CYBER-TEAMS is about building that environment across our entire school district. TEAMS is the operative element. This is a STEM grant initiative but we have incorporated the arts and built all activities on a foundation to foster collaboration. We think the following mathematical expression sums it up pretty well…. (STEM+Arts)* Collaboration = TEAMS

Our teachers have really taken the original concept and made it something great. They talk about TEAMS Thinking. What we mean by TEAMS Thinking is more than any one of the five important elements, Science, Technology, Engineering, Arts and Mathematics. We believe that just like any team, it’s not about any one player or any one step. We believe all problems and projects can be approached by using TEAMS Thinking. Starting with the end in mind – take the problem/project/question at hand and….

1) Think like a scientist – ask questions, collect data

2) Think like a mathematician – analyze data, consider the proper order of operations

3) Think like an artist – what is the output, how can it be most meaningful to me and my audience?

4) Think like an engineer – explore an iterative process, find the weakness and fix it, make it better, review and make future recommendations

5) Think like a technologist – what is the best tool available to do the job?

MO: Do you think that it’s possible to teach someone to become an innovator or is it more of an innate quality?

Alan: I think everyone has the natural capacity to be an innovator. I think we all come up with new ways to do things every day. To me, it’s not about teaching someone to become an innovator; it’s about empowering someone to be an innovator. Helping young students to tap their innate creativity and innovation skills is something that we talk about as educators almost every time we get together for workshops and other professional discussions at USD 207. We talk about innovation at the strategic level, and we talk about it at the tactical level, then we go out and try it and learn from our successes and our mistakes.
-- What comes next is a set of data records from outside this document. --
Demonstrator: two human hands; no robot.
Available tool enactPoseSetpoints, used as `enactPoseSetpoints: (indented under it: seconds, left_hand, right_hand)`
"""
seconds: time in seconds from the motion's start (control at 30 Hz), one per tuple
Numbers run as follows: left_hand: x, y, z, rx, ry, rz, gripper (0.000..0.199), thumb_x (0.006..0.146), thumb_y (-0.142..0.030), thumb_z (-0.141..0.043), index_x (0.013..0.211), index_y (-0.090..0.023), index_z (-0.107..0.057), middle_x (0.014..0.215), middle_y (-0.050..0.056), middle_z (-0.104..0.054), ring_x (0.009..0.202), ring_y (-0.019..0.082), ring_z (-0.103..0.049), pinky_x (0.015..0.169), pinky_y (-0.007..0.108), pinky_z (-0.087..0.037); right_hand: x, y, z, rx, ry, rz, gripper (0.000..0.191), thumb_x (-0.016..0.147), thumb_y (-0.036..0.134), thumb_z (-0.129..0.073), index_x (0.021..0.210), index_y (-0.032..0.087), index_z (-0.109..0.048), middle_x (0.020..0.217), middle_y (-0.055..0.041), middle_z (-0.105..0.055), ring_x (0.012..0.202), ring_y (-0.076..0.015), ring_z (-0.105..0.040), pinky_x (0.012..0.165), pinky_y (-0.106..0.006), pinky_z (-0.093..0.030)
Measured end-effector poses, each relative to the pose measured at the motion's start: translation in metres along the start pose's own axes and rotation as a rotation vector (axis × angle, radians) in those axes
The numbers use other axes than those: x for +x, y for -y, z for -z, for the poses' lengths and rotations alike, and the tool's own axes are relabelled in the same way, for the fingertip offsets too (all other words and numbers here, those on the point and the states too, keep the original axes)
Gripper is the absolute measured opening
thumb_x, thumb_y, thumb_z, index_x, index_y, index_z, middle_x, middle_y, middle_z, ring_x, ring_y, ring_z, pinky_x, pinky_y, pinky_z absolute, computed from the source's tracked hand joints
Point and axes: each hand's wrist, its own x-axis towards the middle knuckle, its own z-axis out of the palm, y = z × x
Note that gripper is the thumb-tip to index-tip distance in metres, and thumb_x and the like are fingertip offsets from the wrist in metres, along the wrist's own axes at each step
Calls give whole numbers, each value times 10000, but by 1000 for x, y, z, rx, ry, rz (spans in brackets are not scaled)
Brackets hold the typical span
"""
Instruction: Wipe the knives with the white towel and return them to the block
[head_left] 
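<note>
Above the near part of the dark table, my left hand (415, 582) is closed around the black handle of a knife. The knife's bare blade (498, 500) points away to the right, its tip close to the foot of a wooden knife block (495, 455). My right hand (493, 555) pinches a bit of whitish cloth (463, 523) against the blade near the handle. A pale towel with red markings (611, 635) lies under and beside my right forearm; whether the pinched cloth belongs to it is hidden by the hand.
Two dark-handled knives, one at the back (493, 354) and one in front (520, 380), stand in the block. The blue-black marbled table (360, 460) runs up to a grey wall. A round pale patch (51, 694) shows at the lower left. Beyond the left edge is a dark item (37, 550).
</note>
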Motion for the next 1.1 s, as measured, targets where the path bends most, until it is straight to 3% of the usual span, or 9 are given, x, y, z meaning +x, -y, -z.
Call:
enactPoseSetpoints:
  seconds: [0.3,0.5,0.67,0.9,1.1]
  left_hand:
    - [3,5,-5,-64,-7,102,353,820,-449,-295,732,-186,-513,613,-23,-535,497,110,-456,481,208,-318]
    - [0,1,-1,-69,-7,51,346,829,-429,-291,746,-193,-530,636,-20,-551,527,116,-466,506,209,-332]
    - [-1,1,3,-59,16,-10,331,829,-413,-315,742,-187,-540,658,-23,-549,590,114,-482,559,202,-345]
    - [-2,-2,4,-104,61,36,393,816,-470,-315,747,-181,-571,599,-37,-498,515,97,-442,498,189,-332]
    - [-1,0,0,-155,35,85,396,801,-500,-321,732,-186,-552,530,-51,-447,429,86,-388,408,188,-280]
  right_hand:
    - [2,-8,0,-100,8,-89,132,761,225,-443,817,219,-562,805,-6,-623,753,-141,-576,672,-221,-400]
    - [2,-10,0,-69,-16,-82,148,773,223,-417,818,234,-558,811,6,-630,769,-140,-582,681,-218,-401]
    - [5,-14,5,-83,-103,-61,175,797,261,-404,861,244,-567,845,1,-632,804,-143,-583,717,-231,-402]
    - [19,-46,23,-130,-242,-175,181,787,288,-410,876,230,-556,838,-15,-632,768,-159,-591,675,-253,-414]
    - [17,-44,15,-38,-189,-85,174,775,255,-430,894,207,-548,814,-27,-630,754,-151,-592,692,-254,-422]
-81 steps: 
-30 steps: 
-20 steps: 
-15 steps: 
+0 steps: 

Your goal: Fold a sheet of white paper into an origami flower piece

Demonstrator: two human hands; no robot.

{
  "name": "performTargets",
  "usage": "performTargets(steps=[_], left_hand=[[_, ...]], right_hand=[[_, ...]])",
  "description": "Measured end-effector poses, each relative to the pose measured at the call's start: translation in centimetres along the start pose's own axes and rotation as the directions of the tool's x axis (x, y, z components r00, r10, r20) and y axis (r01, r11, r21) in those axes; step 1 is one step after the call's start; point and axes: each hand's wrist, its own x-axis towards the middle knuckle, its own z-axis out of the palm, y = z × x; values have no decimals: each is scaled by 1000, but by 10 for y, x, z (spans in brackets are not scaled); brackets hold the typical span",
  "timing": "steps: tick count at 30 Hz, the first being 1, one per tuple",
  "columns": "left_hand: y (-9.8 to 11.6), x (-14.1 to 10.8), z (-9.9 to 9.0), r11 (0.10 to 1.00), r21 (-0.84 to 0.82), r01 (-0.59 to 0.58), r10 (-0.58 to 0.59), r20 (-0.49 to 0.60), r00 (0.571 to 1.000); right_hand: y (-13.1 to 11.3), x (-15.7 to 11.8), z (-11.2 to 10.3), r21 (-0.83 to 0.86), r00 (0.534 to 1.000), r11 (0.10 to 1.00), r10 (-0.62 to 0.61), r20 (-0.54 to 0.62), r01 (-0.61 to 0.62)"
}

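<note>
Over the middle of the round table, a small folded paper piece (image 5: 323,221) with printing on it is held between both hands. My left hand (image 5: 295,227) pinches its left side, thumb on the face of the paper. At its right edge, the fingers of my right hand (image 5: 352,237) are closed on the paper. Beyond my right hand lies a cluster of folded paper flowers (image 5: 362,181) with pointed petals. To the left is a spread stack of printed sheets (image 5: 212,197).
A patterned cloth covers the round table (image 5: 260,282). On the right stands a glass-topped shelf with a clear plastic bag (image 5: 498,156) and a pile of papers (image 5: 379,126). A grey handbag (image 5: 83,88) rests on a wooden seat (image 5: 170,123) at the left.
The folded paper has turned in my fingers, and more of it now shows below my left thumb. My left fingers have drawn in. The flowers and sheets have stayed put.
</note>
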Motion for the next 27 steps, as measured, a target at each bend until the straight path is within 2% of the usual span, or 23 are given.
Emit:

MO: How do you see technology shaping the direction of education in the years to come?

Alan: I think technology is going to completely disrupt the educational institutions as we have come to know them. It was less than half a generation ago that the internet could only be imagined by the most astute futurists. The way the world operates has changed completely before our very eyes and it is a given that innovation is not going to stop. It seems almost cruel to keep students boxed in age appropriate rooms following a predetermined scope and sequence designed to give them little bits of knowledge that they will likely forget.

One of the most resilient and adaptable people whom I have ever worked with is a woman who attended a one-room K-12 school house in rural Missouri. She has a completely open mindset—it’s how she approaches life.

I began my career working in schools while going to college. Those were the days desktop computers were first becoming available in schools and most people did not have one at home. I learned quickly that providing professional development to teachers is the single most important indicator of programmatic success.

With that in mind, I like to think that what I really do is build better environments for learning. Typically, these are technology rich environments, but I am keenly aware that technology is not the answer, it is just a tool to support learning and the process of learning. I want the teachers to be both confident and competent using these tools. If I meet my goal then they will transform that learning environment from a typical classroom of years ago into a student centered realm that inspires collaboration, creativity, and critical thinking that will strengthen communication skills.